O livro de Ivan Domingues é uma contribuição ímpar para a discussão em torno da formação da “filosofia brasileira”, aquilo que, grosso modo, envolve a existência de autores, de obras e leitores de temas brasileiros ou ligados ao Brasil. Seu horizonte de leitura não é a “narrativa” daquilo que tem acontecido desde o Brasil Colônia até os últimos 50 anos. Antes, ele é apresentado como uma “metafilosofia”, na extensão da natureza reflexiva da filosofia, autorizando-a a tomar a si mesma como objeto e fazer uma reflexão filosófica sobre a filosofia, uma filosofia da filosofia. O background da obra, como já destacou o professor Oswaldo Giacoia Jr., em resenha recente da obra3, é a atuação acadêmica de Ivan na área de Filosofia, algo que não lhe dá apenas legitimidade para escrever o que escreve do jeito como escreve, mas, sobretudo, conhecimento e vigor argumentativo para recontar a história não na perspectiva do passado, mas com os interesses próprios de nosso tempo. Porque conhece de dentro, Ivan pode relatar o pensamento de forma viva e fecunda. Para contar a história, ele suja as mãos, por assim dizer: contamina-se da história, situa-se nela, sai do texto contagiado por ele, tanto quanto nós, seus leitores, empurrados para o pensamento a respeito das perspectivas e para as perguntas sobre o futuro disso que é a tarefa da filosofia em nosso país. Trata-se de uma empreitada que aproxima o epistemólogo do genealogista que se deixa azeitar pela riqueza argumentativa de sua própria trajetória filosófica, cuja pergunta inicial, como é praxe nesses casos, diz respeito à possibilidade e oportunidade de seu objeto: existiria, afinal, uma filosofia no Brasil? E, em caso positivo, qual a sua identidade?

Tal questão ganha renovada importância quando temos em conta a história de outras disciplinas das ciências humanas, como educação, antropologia, ciências sociais e políticas, cuja contribuição para a elaboração de um pensamento no Brasil (que é também, quase sempre, sobre o Brasil) conta com nomes como Paulo Freire, Florestan Fernandes e Sérgio Buarque de Holanda, entre tantos outros. Formular a interrogação, como faz Ivan, sobre a filosofia no Brasil, por isso, é colocar-se diante da história como quem olha para as raízes de uma árvore florescida, adivinhando seus frutos, para depois, como Ferreira Gullar, ver que “cresce no fruto/ A árvore nova”.
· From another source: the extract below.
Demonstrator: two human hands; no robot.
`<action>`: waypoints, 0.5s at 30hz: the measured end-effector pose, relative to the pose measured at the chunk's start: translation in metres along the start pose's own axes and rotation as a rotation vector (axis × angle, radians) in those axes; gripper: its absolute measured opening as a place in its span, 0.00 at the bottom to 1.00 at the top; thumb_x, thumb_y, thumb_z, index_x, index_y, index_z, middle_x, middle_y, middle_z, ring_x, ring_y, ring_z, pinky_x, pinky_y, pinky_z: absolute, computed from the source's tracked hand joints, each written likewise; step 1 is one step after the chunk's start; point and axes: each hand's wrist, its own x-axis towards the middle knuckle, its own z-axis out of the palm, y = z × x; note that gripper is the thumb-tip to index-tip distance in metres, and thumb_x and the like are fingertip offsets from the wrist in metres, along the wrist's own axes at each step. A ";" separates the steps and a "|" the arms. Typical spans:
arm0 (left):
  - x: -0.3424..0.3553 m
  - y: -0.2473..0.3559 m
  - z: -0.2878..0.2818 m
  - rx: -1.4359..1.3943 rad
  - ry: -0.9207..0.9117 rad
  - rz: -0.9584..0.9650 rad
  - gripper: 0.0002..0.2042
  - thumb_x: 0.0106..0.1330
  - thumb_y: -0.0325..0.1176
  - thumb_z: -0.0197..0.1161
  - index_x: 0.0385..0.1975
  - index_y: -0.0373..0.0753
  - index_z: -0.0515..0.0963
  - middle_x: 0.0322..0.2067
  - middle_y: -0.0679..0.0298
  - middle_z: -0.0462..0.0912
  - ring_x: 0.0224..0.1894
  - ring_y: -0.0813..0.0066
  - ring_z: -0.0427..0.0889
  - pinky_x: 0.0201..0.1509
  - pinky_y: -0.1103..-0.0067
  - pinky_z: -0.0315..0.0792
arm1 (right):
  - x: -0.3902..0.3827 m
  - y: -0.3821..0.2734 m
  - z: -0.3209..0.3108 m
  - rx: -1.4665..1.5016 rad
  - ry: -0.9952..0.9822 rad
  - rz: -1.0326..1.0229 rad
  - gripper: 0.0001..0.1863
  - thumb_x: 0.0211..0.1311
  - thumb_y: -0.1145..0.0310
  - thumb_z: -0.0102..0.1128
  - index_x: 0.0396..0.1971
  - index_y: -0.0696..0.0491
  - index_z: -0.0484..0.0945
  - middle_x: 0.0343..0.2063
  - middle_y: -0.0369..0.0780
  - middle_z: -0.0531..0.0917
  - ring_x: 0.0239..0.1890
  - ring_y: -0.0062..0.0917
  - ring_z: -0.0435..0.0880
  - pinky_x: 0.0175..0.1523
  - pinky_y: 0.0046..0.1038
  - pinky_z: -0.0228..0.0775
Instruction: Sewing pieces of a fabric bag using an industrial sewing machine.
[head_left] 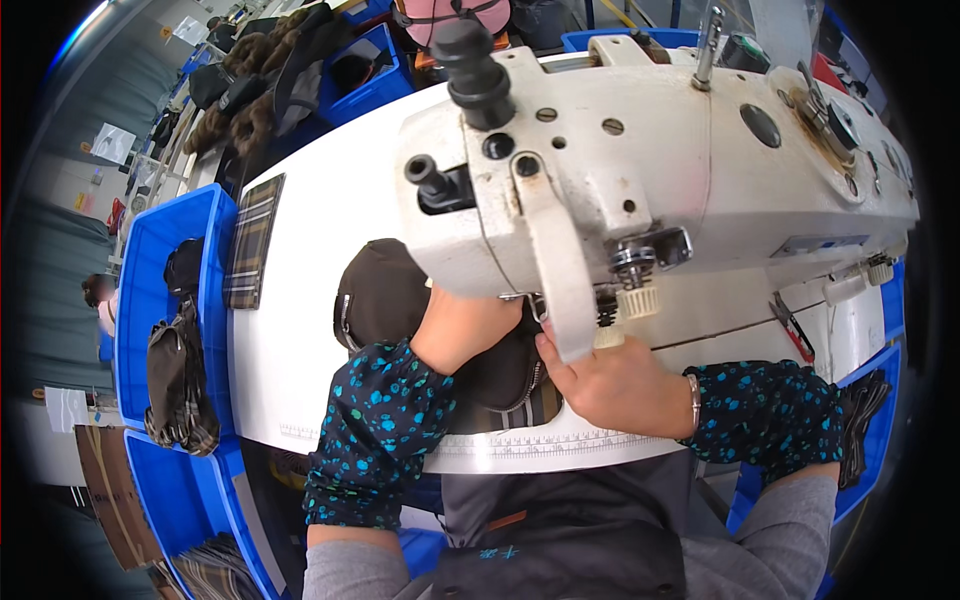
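Observation:
A white industrial sewing machine fills the upper right, over a dark zippered fabric piece with a plaid edge at the front. My left hand reaches in from the left onto this piece by the needle area, its fingertips hidden under the machine head. My right hand is at the right of the needle, fingers bent and thumb on the piece beside the zipper, some fingertips hidden. Both forearms wear dark sleeves with teal spots.
Blue bins with dark and plaid pieces flank the white table. A folded plaid piece lies at the left, red-handled scissors at the right. Behind are more bins and fur trims. A person is at the far left.

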 end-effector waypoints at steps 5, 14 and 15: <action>0.003 -0.001 0.000 0.035 0.013 0.058 0.12 0.52 0.27 0.66 0.37 0.42 0.86 0.34 0.55 0.86 0.40 0.47 0.84 0.43 0.58 0.76 | 0.000 0.000 -0.003 0.019 -0.044 -0.002 0.23 0.53 0.71 0.60 0.50 0.66 0.83 0.37 0.48 0.88 0.19 0.17 0.78 0.22 0.21 0.67; 0.005 -0.007 0.006 0.016 -0.007 0.028 0.13 0.52 0.28 0.65 0.38 0.45 0.86 0.38 0.61 0.87 0.45 0.49 0.82 0.49 0.56 0.71 | -0.002 -0.001 -0.002 -0.017 -0.058 -0.007 0.23 0.53 0.72 0.60 0.50 0.66 0.83 0.48 0.57 0.86 0.21 0.18 0.80 0.24 0.21 0.69; 0.003 -0.009 0.007 0.017 -0.004 0.025 0.13 0.52 0.28 0.65 0.38 0.45 0.86 0.38 0.61 0.87 0.45 0.49 0.82 0.49 0.56 0.71 | -0.002 -0.001 -0.001 -0.019 -0.047 -0.003 0.23 0.53 0.72 0.60 0.49 0.66 0.83 0.50 0.58 0.85 0.21 0.18 0.80 0.24 0.21 0.69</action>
O objeto principal da obra é a filosofia brasileira, ou, especialmente, o problema filosófico da existência ou não de uma filosofia no Brasil que justifique a adjetivação brasileira. Trata-se de uma tentativa exitosa de imprimir às reflexões empreendidas a forma do ensaio filosófico. Fazer filosofia como ensaio e não como narrativa envolve fazer uso da argumentação cuidadosa, da provisoriedade dos resultados, do pensamento não objetual e do risco da tentativa, que inclui erros e acertos. Nesse sentido, o livro segue os rastros metodológicos de Montaigne reafirmados na época contemporânea por Michel Foucault, para o qual a filosofia consiste no exercício do pensamento sobre si mesmo, sendo o ensaio a expressão literária maior desse exercício. Fiel à balança do tempo no qual ele mesmo se pesa, Ivan expressa seu pensamento na forma ensaística como quem recusa a conclusividade fácil, embora também recuse o caminho do meio. O resultado é que seu pensamento age por metástase, contagiando o leitor com o espírito da curiosidade e do interesse que Ivan aciona e pratica na sua melhor forma.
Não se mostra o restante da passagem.